Tuesday, March 8, 2016

Lyndon Johnson and Herbert Hoover



In 1994, over 30 years after Lyndon Johnson assumed the Presidency and over 20 years after his death, the United States government began releasing tapes of his Presidential phone conversations. Among the first tapes released were those conversations he had just after the death of President John Kennedy.

On April 15 of that year, Ted Koppel featured the tapes on his Nightline program. On it, he conducted a roundtable discussion with Johnson biographer Doris Kearns Goodwin and other Presidential historians and journalists.

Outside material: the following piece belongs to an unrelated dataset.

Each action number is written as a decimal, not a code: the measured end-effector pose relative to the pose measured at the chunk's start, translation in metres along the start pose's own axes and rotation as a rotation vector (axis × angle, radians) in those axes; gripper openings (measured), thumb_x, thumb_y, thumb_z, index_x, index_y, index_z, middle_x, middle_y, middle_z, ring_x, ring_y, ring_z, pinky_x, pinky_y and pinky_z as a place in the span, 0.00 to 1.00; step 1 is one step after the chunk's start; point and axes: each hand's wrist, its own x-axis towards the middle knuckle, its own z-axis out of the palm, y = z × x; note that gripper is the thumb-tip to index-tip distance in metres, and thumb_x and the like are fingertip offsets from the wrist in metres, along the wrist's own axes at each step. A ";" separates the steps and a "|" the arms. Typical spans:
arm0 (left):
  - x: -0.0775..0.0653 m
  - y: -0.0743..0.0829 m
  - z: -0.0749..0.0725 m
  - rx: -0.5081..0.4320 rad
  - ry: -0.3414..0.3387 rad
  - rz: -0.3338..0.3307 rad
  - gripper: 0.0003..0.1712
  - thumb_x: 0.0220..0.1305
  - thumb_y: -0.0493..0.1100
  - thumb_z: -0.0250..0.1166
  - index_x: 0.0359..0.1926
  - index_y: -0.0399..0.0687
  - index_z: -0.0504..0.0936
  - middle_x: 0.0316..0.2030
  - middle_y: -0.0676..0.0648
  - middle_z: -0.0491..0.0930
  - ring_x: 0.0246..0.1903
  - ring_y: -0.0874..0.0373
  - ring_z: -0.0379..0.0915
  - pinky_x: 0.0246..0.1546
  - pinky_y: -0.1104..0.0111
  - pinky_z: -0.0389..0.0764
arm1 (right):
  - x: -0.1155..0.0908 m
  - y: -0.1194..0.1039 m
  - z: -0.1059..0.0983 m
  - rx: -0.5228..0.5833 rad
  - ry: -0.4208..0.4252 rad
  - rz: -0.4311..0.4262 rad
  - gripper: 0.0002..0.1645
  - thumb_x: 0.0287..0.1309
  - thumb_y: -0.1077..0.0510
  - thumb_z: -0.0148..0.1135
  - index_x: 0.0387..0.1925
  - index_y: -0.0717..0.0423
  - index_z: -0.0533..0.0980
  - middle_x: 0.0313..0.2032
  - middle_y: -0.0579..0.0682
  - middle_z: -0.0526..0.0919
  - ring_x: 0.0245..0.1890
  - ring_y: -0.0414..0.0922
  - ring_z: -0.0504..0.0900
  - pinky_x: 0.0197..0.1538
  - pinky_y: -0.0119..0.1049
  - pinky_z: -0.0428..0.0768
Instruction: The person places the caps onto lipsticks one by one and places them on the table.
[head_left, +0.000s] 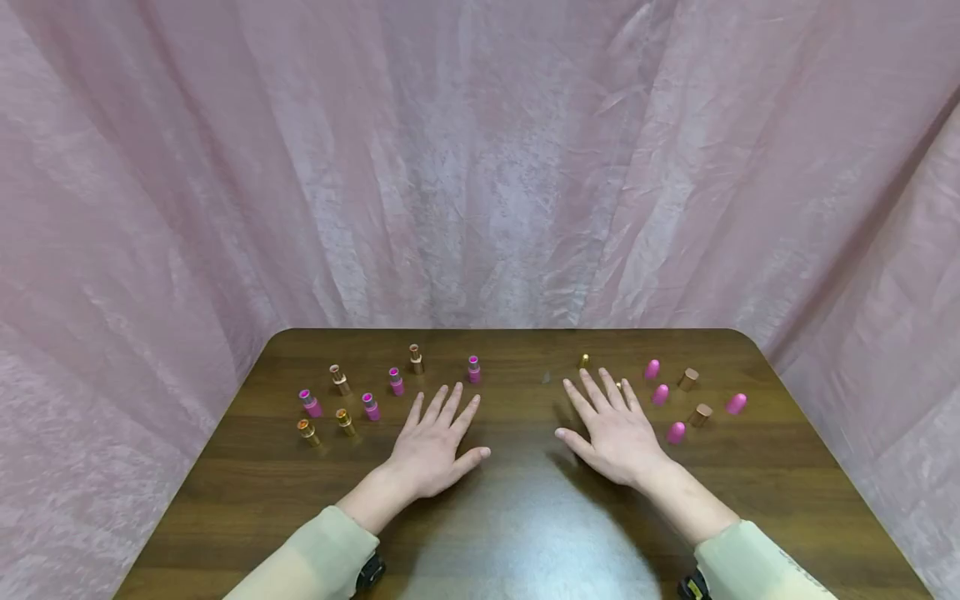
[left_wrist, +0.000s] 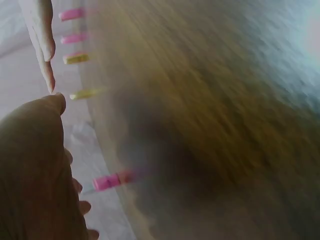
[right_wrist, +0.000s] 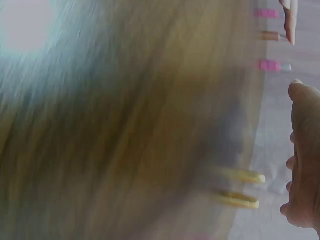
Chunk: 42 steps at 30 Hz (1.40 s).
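Both hands are held palm down over the brown table with fingers spread, and neither holds anything. My left hand [head_left: 431, 452] is just right of a group of uncapped lipstick tubes. Nearest to it are a pink tube [head_left: 371, 407], another pink tube [head_left: 397, 382] and, beyond its fingertips, a third pink tube [head_left: 474, 370]. Gold tubes [head_left: 345, 422] stand farther left. My right hand [head_left: 617, 438] is left of several pink rounded caps [head_left: 677, 432]. A small gold cap [head_left: 583, 361] stands beyond its fingertips; a second gold piece [head_left: 618, 386] is partly hidden by the fingers.
Two brown-gold caps [head_left: 688, 379] stand among the pink ones at the right. The wooden table [head_left: 517, 517] has rounded far corners, with a pink curtain [head_left: 480, 167] hanging behind it. A small clear scrap [head_left: 546, 377] lies near the far middle.
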 end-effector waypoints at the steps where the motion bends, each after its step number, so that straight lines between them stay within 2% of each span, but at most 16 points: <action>1: 0.000 0.003 -0.002 -0.005 0.004 0.028 0.47 0.73 0.74 0.45 0.82 0.56 0.51 0.81 0.41 0.44 0.78 0.41 0.42 0.74 0.39 0.43 | -0.001 0.003 -0.004 0.002 -0.001 0.008 0.48 0.70 0.26 0.48 0.80 0.47 0.58 0.79 0.58 0.54 0.79 0.62 0.46 0.75 0.64 0.44; 7: 0.003 0.022 -0.015 0.026 -0.005 0.187 0.48 0.73 0.75 0.41 0.83 0.58 0.46 0.81 0.43 0.40 0.79 0.43 0.38 0.75 0.42 0.44 | -0.012 0.027 -0.027 0.003 -0.009 0.064 0.48 0.70 0.27 0.47 0.79 0.49 0.58 0.78 0.60 0.54 0.79 0.63 0.44 0.74 0.66 0.46; 11: 0.008 0.038 -0.021 0.042 -0.019 0.250 0.48 0.73 0.76 0.39 0.83 0.60 0.44 0.81 0.44 0.39 0.79 0.46 0.36 0.76 0.44 0.42 | -0.022 0.046 -0.041 -0.015 -0.005 0.086 0.48 0.70 0.27 0.49 0.78 0.52 0.60 0.77 0.62 0.57 0.78 0.65 0.46 0.74 0.66 0.47; 14: 0.013 0.052 -0.024 0.057 -0.032 0.290 0.48 0.73 0.76 0.39 0.83 0.60 0.43 0.81 0.44 0.38 0.79 0.47 0.35 0.76 0.46 0.41 | -0.032 0.061 -0.049 -0.027 -0.004 0.099 0.49 0.69 0.29 0.54 0.78 0.53 0.60 0.76 0.63 0.60 0.77 0.66 0.48 0.72 0.67 0.51; 16: 0.017 0.062 -0.024 0.072 -0.040 0.312 0.48 0.73 0.76 0.39 0.83 0.61 0.43 0.82 0.45 0.38 0.80 0.47 0.35 0.76 0.46 0.40 | -0.038 0.070 -0.054 -0.037 0.008 0.093 0.48 0.67 0.33 0.60 0.77 0.55 0.63 0.73 0.64 0.64 0.76 0.67 0.51 0.70 0.68 0.56; 19: 0.023 0.076 -0.023 0.086 -0.055 0.344 0.48 0.72 0.77 0.38 0.83 0.62 0.41 0.82 0.46 0.37 0.80 0.48 0.33 0.76 0.47 0.39 | -0.047 0.080 -0.058 -0.040 0.036 0.085 0.43 0.61 0.41 0.69 0.71 0.57 0.70 0.66 0.63 0.74 0.70 0.67 0.64 0.64 0.67 0.67; 21: 0.026 0.085 -0.022 0.096 -0.063 0.368 0.48 0.72 0.77 0.38 0.83 0.63 0.41 0.82 0.46 0.37 0.80 0.49 0.33 0.76 0.47 0.39 | -0.052 0.086 -0.061 -0.041 0.037 0.088 0.39 0.58 0.45 0.72 0.67 0.58 0.74 0.60 0.62 0.80 0.63 0.66 0.72 0.59 0.65 0.72; 24: 0.029 0.098 -0.018 0.118 -0.072 0.405 0.48 0.72 0.77 0.37 0.83 0.63 0.42 0.82 0.46 0.38 0.80 0.48 0.35 0.76 0.47 0.40 | -0.057 0.091 -0.062 -0.023 -0.006 0.127 0.36 0.57 0.48 0.74 0.64 0.57 0.77 0.54 0.59 0.84 0.55 0.63 0.78 0.52 0.63 0.77; 28: 0.035 0.114 -0.011 0.147 -0.075 0.442 0.47 0.72 0.77 0.37 0.83 0.63 0.45 0.82 0.47 0.39 0.80 0.49 0.38 0.76 0.48 0.42 | -0.059 0.093 -0.060 0.005 -0.059 0.160 0.30 0.57 0.50 0.75 0.59 0.57 0.80 0.51 0.56 0.86 0.52 0.60 0.81 0.47 0.61 0.79; 33: 0.043 0.129 -0.005 0.161 -0.071 0.480 0.47 0.72 0.77 0.38 0.83 0.64 0.47 0.81 0.48 0.42 0.79 0.50 0.40 0.76 0.48 0.44 | -0.061 0.095 -0.055 0.023 -0.066 0.172 0.21 0.54 0.54 0.76 0.50 0.55 0.84 0.42 0.49 0.88 0.47 0.57 0.83 0.45 0.58 0.80; 42: 0.047 0.138 0.003 0.189 -0.065 0.480 0.46 0.71 0.78 0.34 0.82 0.65 0.49 0.81 0.49 0.46 0.79 0.51 0.44 0.76 0.50 0.47 | -0.056 0.099 -0.049 0.027 -0.080 0.171 0.12 0.51 0.57 0.77 0.38 0.49 0.83 0.32 0.42 0.84 0.41 0.54 0.83 0.40 0.56 0.80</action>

One of the most interesting tapes they listened to was a 20-minute conversation Johnson had with FBI Director J. Edgar Hoover on November 29, 1963, one week after Johnson became President.

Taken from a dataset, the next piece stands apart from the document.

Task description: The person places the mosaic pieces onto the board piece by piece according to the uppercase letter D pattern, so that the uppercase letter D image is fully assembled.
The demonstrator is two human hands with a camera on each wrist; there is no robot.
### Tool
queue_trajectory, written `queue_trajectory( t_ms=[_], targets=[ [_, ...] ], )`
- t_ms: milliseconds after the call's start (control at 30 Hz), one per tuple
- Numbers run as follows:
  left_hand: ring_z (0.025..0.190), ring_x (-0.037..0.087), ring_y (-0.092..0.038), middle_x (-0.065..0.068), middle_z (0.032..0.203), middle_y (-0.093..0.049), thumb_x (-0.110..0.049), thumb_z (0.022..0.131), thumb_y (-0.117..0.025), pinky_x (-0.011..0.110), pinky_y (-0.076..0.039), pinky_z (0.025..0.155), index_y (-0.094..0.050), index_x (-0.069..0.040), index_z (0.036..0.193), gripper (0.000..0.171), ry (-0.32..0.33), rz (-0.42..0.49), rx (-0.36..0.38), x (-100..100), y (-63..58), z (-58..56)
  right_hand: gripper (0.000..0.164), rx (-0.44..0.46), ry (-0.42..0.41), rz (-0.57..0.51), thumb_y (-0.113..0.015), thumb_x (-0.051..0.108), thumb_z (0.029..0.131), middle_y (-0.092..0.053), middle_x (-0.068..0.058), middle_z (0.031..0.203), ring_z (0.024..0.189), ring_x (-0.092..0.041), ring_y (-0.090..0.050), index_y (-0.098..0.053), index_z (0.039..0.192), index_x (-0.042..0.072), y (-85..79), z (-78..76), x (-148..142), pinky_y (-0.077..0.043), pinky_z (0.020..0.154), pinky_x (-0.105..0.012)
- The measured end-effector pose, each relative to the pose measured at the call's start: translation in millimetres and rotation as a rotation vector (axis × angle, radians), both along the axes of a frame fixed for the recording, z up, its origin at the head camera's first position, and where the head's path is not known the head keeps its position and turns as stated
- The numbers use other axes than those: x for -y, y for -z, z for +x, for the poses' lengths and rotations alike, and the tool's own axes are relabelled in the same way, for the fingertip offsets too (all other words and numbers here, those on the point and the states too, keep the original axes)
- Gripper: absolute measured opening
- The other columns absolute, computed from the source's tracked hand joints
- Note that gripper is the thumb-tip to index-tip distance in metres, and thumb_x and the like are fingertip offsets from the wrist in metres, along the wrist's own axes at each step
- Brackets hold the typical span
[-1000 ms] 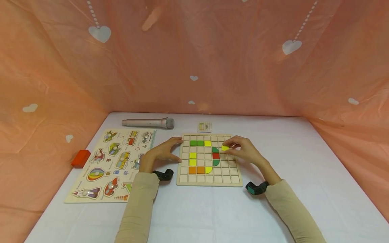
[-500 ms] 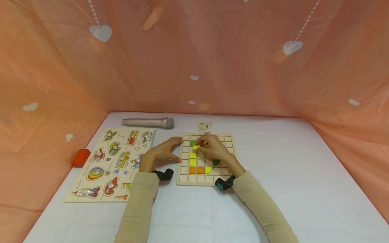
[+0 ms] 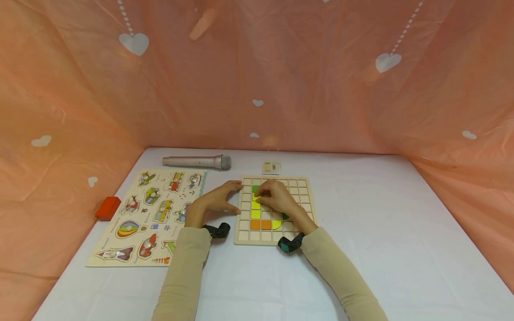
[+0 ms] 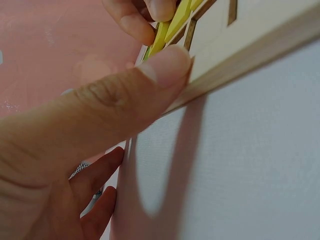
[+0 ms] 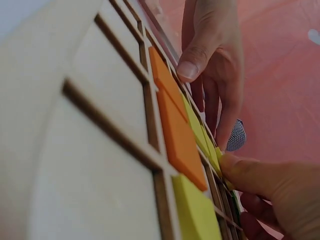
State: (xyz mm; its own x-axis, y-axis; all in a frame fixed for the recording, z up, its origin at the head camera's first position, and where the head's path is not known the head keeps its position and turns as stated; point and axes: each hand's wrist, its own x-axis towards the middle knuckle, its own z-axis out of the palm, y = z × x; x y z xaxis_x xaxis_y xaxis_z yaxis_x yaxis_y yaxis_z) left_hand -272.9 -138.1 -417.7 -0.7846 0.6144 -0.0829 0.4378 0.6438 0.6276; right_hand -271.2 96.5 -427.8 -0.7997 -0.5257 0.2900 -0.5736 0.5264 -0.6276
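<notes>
In the head view a wooden grid board (image 3: pixel 257 242) lies on the white table. My right hand (image 3: pixel 279 197) is over it, pinching a yellow square tile (image 3: pixel 255 196) between thumb and fingertips. That tile is at the cell between a green tile (image 3: pixel 255 189) and another yellow tile (image 3: pixel 255 205); whether it is fully seated I cannot tell. Spread along the board's left edge, my left hand (image 3: pixel 213 201) touches it with thumb (image 4: pixel 170 65) and fingertips. Orange tiles (image 3: pixel 266 224) and a rounded yellow tile (image 3: pixel 276 224) fill the lower row. My right hand hides several other tiles.
Left of the board lies a picture puzzle (image 3: pixel 136 214) with vehicle pieces, partly under my left forearm. A red block (image 3: pixel 108 208) is beyond it. A microphone (image 3: pixel 196 162) and a small pattern card (image 3: pixel 271 168) lie at the back, before an orange curtain (image 3: pixel 321 89).
My right hand has carried the yellow tile from the board's right side leftward across the grid, then slightly nearer to the yellow column. The left hand has kept its place at the edge.
</notes>
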Motion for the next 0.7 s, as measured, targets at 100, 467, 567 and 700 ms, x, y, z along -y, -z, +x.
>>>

On the recording, Johnson and Hoover discuss their thoughts on the formation of a group to investigate the assassination — a committee that almost certainly became the Warren Commission. Then they turn their attention to the facts of the assassination itself, with Hoover updating Johnson with the latest information known by the FBI.

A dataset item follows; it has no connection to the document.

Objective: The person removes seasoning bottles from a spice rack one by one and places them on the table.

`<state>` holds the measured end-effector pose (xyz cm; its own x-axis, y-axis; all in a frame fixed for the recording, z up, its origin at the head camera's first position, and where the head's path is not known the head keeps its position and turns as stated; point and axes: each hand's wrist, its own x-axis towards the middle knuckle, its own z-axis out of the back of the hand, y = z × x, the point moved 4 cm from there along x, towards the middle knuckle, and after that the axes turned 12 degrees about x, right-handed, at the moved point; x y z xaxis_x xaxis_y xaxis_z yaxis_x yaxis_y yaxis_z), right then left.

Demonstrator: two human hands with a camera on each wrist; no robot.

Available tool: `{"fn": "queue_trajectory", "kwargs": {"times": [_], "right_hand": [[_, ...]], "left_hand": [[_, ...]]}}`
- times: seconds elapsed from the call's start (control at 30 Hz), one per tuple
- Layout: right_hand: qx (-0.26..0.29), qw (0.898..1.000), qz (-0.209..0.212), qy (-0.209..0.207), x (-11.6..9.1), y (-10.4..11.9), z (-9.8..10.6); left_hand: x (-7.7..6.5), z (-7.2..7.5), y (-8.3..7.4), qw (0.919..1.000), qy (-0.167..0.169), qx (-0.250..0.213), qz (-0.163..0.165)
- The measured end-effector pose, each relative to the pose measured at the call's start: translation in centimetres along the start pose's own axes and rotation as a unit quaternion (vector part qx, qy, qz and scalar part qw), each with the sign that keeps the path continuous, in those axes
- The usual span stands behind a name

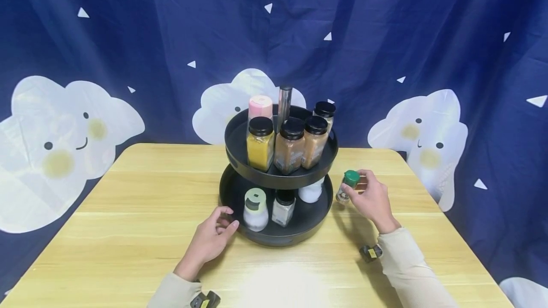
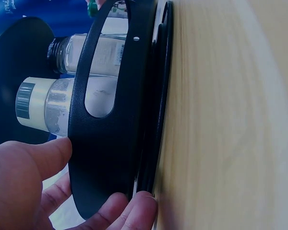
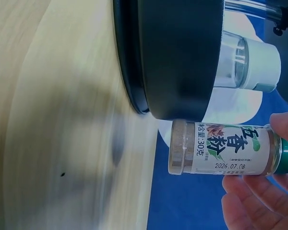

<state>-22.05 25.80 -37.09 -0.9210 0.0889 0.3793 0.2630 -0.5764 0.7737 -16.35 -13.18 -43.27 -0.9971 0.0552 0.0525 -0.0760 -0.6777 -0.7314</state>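
A small spice jar with a green cap (image 1: 352, 178) is pinched by my right hand (image 1: 373, 199), just right of the black two-tier rack. In the right wrist view this jar (image 3: 230, 148) has a printed label and brown powder inside; its base is off the table, close to the tray wall. My left hand (image 1: 209, 240) grips the left edge of the lower tray (image 1: 282, 240), thumb at the rim and fingers along the outer wall. That tray carries a green-capped shaker (image 1: 256, 213), a black-capped jar (image 1: 282, 210) and a white container (image 1: 310, 193).
On the upper tray (image 1: 278, 182) stand a yellow jar (image 1: 260, 149), brown-filled jars (image 1: 289, 151), a pink-capped bottle (image 1: 260, 107) and another black-capped jar (image 1: 325, 110) around a metal post (image 1: 284, 106). A blue cloud-print curtain (image 1: 171, 23) hangs behind the wooden table (image 1: 128, 213).
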Motion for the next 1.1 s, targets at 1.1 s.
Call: {"fn": "queue_trajectory", "kwargs": {"times": [1.1], "right_hand": [[-0.010,1.000,-0.013,0.016,-0.2,-1.7,-0.8]], "left_hand": [[0.1,0.0,0.0,1.0000,0.000,0.004,0.001]]}}
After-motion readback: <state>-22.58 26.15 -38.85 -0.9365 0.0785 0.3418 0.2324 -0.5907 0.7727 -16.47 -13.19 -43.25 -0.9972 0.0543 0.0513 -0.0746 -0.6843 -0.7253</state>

Those facts, after only one week of investigation are very close to those we know about today, conspiracy theorists notwithstanding. They discuss Lee Harvey Oswald's activities the day of the assassination, including his capture in the theater. "There is no question Oswald is the man," says Hoover, "given the evidence we have." Johnson asks about any relationship between Oswald and Jack Ruby (Rubinstein). Hoover says they have discovered none. He explains Ruby was a "police character" who was well known by the authorities and speculates that is how he got into the prisoner transfer area. Hoover confides, "Dallas police didn't operate with the highest degree of efficiency."

At the end of the conversation, Hoover recommends Johnson consider a bullet-proof car. Johnson replies, "I want to take every precaution I can... you're more than the head of the Federal Bureau as far as I'm concerned. You're my Brother and personal friend and you have been for 25 to 30 years."

Upon hearing that last sentence, Koppel asked the panel, "What did President Johnson mean when he told Hoover, 'You're my Brother?'" Not a single panelist had any idea what Johnson was talking about.

But we know, don't we?

Lyndon B. Johnson is rarely included in lists of US Presidents who were Freemasons; however, he was, in fact, initiated an Entered Apprentice on October 30, 1937, in Johnson City Lodge #561, at Johnson City, Texas. He never went beyond the First Degree.

J. Edgar Hoover, on the other hand, was a 33° Scottish Rite Mason, a York Rite Mason, a member of Federal Lodge #1, Washington, DC and a charter member of Justice Lodge #46 in Maryland.

Lyndon B. Johnson and J. Edgar Hoover were, in fact, Masonic Brothers; and President Johnson acknowledged it in that historic conversation.